Tuesday 9 June 2009

A baroque tragedy played for laughs

To look on the bright side, the fact that our pilots are currently fighting to the death in the cockpit is at least taking our minds off the unprecedented economic turbulence through which we are flying.

And, really, there is no need to worry now we have Sir Alan, sorry M’Lord, Sugar stepping up to the plate as our “Enterprise Tsar”, whatever that is. Since he is a man chiefly famed for saying “You’re fired”, we can at least understand why a Prime Minister whose continued employment hangs by a gossamer thread might want to keep him on side.

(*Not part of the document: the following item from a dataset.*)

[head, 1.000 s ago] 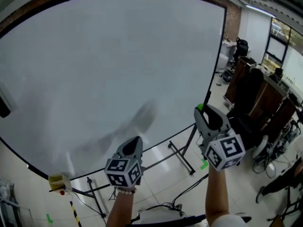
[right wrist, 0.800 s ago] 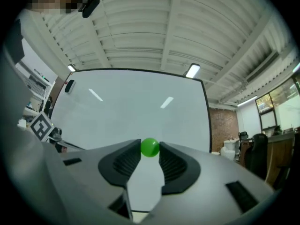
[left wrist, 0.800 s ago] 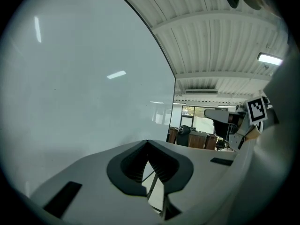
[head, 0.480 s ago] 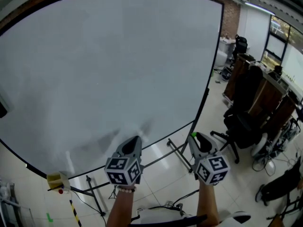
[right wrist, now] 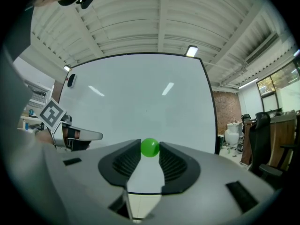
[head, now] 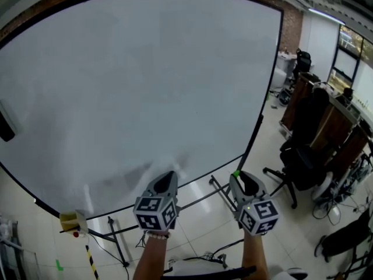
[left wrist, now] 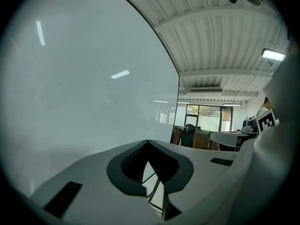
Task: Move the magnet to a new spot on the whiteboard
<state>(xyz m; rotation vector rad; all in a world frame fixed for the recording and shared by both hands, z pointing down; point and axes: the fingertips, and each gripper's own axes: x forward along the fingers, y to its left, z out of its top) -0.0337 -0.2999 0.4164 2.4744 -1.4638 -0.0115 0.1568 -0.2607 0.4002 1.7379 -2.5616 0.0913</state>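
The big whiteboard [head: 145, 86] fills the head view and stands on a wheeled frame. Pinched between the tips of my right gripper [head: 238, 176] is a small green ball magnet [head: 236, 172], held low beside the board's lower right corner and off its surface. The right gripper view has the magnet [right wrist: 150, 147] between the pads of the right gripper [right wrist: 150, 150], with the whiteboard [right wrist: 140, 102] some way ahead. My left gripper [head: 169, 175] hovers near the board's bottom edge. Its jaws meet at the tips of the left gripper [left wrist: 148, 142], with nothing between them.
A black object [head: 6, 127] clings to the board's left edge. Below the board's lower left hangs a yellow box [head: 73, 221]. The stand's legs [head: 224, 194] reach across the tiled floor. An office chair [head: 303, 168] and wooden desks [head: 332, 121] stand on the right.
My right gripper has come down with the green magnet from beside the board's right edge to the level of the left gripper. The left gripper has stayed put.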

However, I cannot help feeling that an opportunity has been missed to widen the appeal of the administration by bringing in that “really, really nice person” Susan Boyle to run Culture, or possibly Health. Simon Cowell would make a more convincing Chancellor than either Alistair Darling or Ed Balls, while Amanda Holden could excel as a new Secretary of State for Nice Frocks and Empathy.

Is that any more surreal than the actual events of the last week? We are miles past the point where “you could not make it up” and I eagerly await the inevitable denouement. Closely followed, I hope, by the book, the play and the opera about how it all went so spectacularly wrong.

Opera has always been my favourite performing art, and last Thursday I had the rare privilege of attending the very first British performance of a work that was rivetingly topical, being all about the plotting and scheming of the political elite. Only it was written as long ago as 1667 by Francesco Cavalli and focused on the bizarre, brief reign of the little-known Roman emperor Heliogabalus, a sex-obsessed, cross-dressing teenager who made Caligula look like a model ruler. (If only I hadn’t promised not to mention Gordon’s name in this column again, I could now insert a witty comparison with the respective records of Messrs Brown and Blair.)

Inevitably the director felt compelled to update the action, to make it more relevant to us thickos in the audience, so we had one Roman riding a motorbike, kitted out as one of the butcher members of the Village People, and a memorable scene in which the senate was completely filled with scantily clad bunny girls. Plus a dinner party ruined by a couple of birds of ill omen (stuffed owls on strings, the budget clearly not running to animatronics) and a final gladiatorial contest that culminated in a yellow Porsche being driven onto the stage, its bonnet laden with bloody corpses. Luckily the music was good.

It all took my mind off events in the real world for several hours, though turning on the car radio after the show and hearing James Purnell’s murderous letter of resignation made me realise how little has changed across the centuries. True, even if Labour’s women remain “window dressing”, as Caroline Flint has alleged, no-one has yet suggested kitting all Blair’s Babes out in bunny costumes, though one wonders whether this was only because of the difficulty of sourcing one small enough to fit Hazel Blears. But the owls of doom are circling over Downing Street, hooting mournfully, and I am sure I can hear a yellow sports car being revved up to carry off its baroque cargo of the politically deceased.

Meanwhile outside our frail craft the lightning flashes through the towering cumulonimbus clouds of impending economic doom, thick ice forms on the airspeed monitors, the autopilot disengages and, just as you reach screaming point, the bloke in the next seat turns out to be the BNP’s Nick Griffin, who smiles and says “Turned out nice again, hasn’t it?”

If this were a bad dream, we would all wake up now. I wonder what there is left for the Prime Minister to have nightmares about?